Мамина война. Повесть. Глава 3

Александр Калинцев
     История его семьи была очень и очень необычна.
     Клинкель - отец был в 1913 году коммивояжером знаменитой немецкой фирмы «Зингер и К°». Два месяца он колесил по горячей степной Кубани, предлагая свой ходовой товар казачьим женам и девкам.  Казаки жили справно,  и торговля шла бойко на радость коммерческому агенту. Барыши хозяева сулили немалые.
          А ещё Клинкель был агентом немецкой разведки, что тоже приносило немалые дивиденды.

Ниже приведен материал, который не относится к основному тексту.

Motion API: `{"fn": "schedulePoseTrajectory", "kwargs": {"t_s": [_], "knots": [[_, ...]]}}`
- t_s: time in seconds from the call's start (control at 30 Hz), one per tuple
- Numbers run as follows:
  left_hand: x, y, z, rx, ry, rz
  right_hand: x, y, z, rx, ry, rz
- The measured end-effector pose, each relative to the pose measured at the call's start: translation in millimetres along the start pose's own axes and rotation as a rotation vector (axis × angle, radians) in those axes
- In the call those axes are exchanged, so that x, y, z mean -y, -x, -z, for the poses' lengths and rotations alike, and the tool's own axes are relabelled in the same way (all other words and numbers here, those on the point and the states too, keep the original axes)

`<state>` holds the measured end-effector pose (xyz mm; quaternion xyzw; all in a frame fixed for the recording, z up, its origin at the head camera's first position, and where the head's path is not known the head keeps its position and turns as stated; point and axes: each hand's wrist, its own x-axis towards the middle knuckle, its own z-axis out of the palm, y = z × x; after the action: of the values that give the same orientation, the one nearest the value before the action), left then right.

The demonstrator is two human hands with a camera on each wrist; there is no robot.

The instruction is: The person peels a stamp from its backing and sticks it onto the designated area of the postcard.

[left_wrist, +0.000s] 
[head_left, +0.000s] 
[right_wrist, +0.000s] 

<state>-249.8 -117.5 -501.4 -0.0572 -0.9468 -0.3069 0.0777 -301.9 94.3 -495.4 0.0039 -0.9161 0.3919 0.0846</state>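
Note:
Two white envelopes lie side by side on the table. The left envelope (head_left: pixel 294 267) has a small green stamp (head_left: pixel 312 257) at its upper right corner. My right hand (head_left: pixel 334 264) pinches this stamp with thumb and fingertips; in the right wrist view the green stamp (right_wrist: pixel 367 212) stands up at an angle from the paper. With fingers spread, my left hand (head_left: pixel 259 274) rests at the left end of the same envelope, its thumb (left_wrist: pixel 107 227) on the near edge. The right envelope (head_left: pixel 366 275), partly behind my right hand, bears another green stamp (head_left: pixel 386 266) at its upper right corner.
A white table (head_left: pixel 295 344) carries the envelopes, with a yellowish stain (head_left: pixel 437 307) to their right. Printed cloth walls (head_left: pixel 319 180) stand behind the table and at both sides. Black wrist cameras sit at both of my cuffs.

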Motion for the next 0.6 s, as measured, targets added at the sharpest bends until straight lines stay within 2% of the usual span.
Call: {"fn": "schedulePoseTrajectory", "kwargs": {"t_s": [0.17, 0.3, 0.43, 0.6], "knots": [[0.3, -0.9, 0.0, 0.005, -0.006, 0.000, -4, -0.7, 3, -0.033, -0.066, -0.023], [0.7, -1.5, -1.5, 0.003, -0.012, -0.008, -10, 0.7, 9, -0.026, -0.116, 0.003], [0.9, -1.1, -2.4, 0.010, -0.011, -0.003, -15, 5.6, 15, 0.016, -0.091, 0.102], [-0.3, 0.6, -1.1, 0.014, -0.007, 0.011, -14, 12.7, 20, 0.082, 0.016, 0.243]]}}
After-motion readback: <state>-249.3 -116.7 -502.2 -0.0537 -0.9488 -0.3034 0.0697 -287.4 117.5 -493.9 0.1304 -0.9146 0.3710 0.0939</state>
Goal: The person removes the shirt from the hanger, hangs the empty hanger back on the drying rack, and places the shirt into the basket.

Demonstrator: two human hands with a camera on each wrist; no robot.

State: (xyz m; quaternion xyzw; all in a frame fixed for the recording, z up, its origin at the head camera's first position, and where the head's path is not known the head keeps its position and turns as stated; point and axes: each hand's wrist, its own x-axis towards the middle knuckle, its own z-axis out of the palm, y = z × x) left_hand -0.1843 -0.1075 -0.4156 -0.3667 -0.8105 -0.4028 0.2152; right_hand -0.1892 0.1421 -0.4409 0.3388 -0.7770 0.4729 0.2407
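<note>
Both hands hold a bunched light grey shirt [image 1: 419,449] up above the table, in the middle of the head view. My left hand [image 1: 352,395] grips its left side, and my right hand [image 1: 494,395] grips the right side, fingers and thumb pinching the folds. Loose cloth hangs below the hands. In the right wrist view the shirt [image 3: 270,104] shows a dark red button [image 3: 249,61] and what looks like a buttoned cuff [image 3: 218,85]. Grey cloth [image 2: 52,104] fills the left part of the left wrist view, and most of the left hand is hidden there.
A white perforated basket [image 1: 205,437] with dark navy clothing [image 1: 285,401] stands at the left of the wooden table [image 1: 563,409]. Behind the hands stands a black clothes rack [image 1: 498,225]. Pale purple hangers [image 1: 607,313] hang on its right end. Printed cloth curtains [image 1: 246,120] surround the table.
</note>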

     «Заеду еще в этот двор и на сегодня - ауфвидерзеен, - устало размышлял Пауль Клинкель, отец Вальтера, в ту пору молодой человек приятной наружности. Постучал в ворота, подождал, и уже было отпустил поводья, как калитка открылась и девичий голос, будоража летнюю жару, пропел:
-Вам кого?

     Он на секунду замешкался, путая немецкие слова с русскими:
-Я, Зингер, нихт Зингер, я Пауль Клинкель, торговый агент фирмы «Зингер», продаю швейные машины.

     Дивчина была загляденье: большие голубые глаза неповторимо сочетались с иссиня-черными волосами; пухлые губы, казалось, вот-вот лопнут от спелости, словно вишенки на дереве перед хатой. Черные брови вразлет, сросшиеся в переносице; длинные пушистые ресницы, как шустрые стрижи: мгновенье отдохнут, и с новым взглядом в путь. Пауль потерял дар речи, невольно заглядевшись на завлекательную ямочку на правой щеке, а девушка, словно не замечая его внимания, пошла во двор, сказав ему:
-Пидождить, пиду гукну маты, може треба.

     Он ничего не понял от волнения, но остался ждать подле ворот. Он был очарован ею.
     «А косы – то, какие у нее, - думал Пауль, и тут же одернул себя, - Что это со мной, перегрелся что ли? Завтра сделаю себе выходной, искупаюсь в речке, да и письма надо отправить».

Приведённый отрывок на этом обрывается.